С двенадцати лет эта головка, покрытая темными кудрями, стала работать; круг вопросов, возбужденных в ней, был не велик, совершенно личен, тем более она могла сосредоточиваться на них; ничто внешнее, окружающее не занимало ее; она думала и мечтала, мечтала для того, чтоб облегчить свою душу, а думала для того, чтоб понять свои мечты. Так прошло пять лет. Пять лет в развитии девушки — огромная эпоха; задумчивая, скрытно пламенная, Любонька в эти пять лет стала чувствовать и понимать такие вещи, о которых добрые люди часто не догадываются до гробовой доски… [Герцен 1954–1966 IV: 47].

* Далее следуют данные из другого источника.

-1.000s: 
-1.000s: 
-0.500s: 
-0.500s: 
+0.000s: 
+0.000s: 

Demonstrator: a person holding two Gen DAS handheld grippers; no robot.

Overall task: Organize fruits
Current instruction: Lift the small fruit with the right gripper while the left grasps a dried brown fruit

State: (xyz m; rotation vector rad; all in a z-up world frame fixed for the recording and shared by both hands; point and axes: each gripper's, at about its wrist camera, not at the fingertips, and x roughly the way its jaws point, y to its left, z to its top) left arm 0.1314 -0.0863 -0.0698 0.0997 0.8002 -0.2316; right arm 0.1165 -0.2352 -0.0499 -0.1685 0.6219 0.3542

Данный фрагмент является примером выхода за рамки психологического дискурса того времени и отхода от литературных шаблонов, отказывавших женщине в духовном или психическом потенциале и видевших единственную возможность показа душевной жизни героини в изображении «истерической женственности», основными чертами которой были слабость и нерассудительность. Хотя женщина и представляет собой «слабую» часть общества, ее повышенная чувствительность дает ей возможность регистрировать отклонения от нормы в развитии цивилизации. С образом Любоньки литературное психологизирование перенимает такие «типично женские» черты, как нервозность, эмоциональность, порой даже неуравновешенность в качестве оппозиции общественному критерию «нормальности».

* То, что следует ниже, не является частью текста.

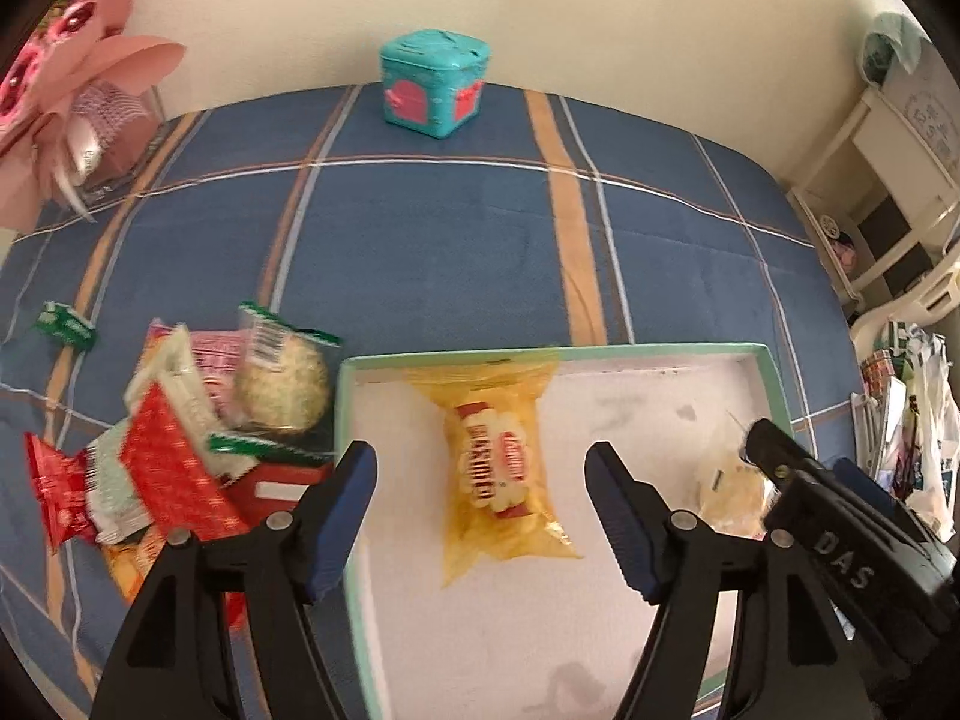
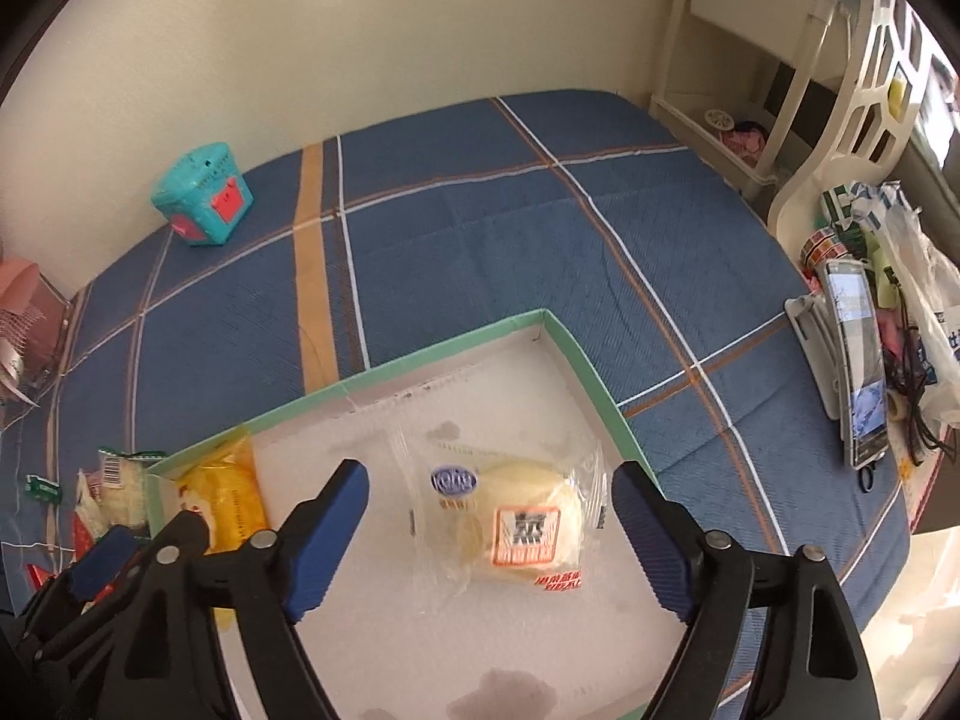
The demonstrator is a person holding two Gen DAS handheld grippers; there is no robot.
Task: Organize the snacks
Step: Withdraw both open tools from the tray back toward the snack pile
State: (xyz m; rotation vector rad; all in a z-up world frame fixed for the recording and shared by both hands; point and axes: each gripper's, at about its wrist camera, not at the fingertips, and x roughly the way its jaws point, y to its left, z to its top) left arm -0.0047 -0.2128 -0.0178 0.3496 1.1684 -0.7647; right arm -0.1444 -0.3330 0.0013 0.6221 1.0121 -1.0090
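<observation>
Shallow green-rimmed box [image 1: 774, 384] on a blue plaid cloth [image 1: 456, 228]: holds a yellow snack packet [image 1: 498, 468] toward its left side and a clear-wrapped bun [image 2: 516, 522] toward its right. Left gripper [image 1: 480, 480], jaws spread wide and empty, above the yellow packet; right gripper [image 2: 489, 510], likewise spread and empty, above the bun. Loose snack pile [image 1: 180, 420] outside the box's left wall. Teal cube container [image 1: 433, 81] well beyond the box, by the wall.

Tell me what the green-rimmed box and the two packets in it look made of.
Green-rimmed box: likely cardboard, matte; folded corners, stained white floor. Yellow packet: glossy translucent plastic film with crimped ends. Clear bun packet: thin transparent plastic, wrinkled and shiny.
</observation>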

Психологизирование в романе достигает своей высшей точки в дневниковых записях Любоньки, в которых эстетика «натуральной школы» транспонируется в автобиографическую саморефлексию. В дневниковых записях Любонька пытается описать свое внутреннее состояние, устанавливая взаимосвязь между ним и внешними обстоятельствами (причем эта интроспекция совершается согласно психологическим законам, ясным для читателя, что значительно повышает ее значимость). Источником психологической правдоподобности такого самоанализа является психологический дискурс того времени с его анализом внутреннего развития человека и связей биографического нарратива с психическим состоянием индивида[17]
.Анализ дневниковых записей Любоньки ясно показывает, что хотя жизненные обстоятельства и играют решающую роль в развитии ее характера, само это развитие должно рассматриваться как «индивидуальное», т. е. в контексте событий жизни героини, и ни в коем случае не как «типичное» или обобщенное. Ее характер является не продуктом социального окружения, а суммой событий всей ее жизни. Он есть результат как «последовательной адаптации мирового опыта» [Thome 1986: 74], так и динамического процесса ее личного развития. Основным оказывается тезис, согласно которому «Я»[18]
героя вырастает из его личной истории. Сознание героя является сознанием саморефлектирующим и конституирующим нарративный процесс. Характер Любоньки конституируется как с помощью внешней авторской перспективы, так и с помощью автобиографических дневниковых записей. Одновременно с этим в дневниковых записях отчетливо моделируется ситуация личного кризиса (любовного конфликта) рефлектирующей героини. «Самопсихологизирование», переданное в тексте через рассказ от первого лица о мотивации поступков и развитии проблемной ситуации, перерастающей в патологический кризис, достигает высокой степени непосредственности, которая была бы невозможна исходя из одной только авторской перспективы. Развитие любовного конфликта описывается преимущественно самой героиней, поэтому «недостаток» информации, данной непосредственно автором, возмещается при помощи подробного психологического обоснования. В этом контексте именно фундаментальный кризис является импульсом к тому, чтобы из первоначальной наклонности к саморефлексии возникло стремление героини самой писать текст своей жизни. Встреча с дворянином Бельтовым, несущим черты «лишнего человека», вносит резкую перемену в до этого спокойно протекавшую жизнь Любоньки и становится предметом рефлексии героини: «Я много изменилась, возмужала после встречи с Вольдемаром; его огненная, деятельная натура, беспрестанно занятая, трогает все внутренние струны, касается всех сторон бытия. Сколько новых вопросов возникло в душе моей! Сколько вещей простых, обыденных, на которые я прежде вовсе не смотрела, заставляют меня теперь думать» [Герцен 1954–1966 IV: 183].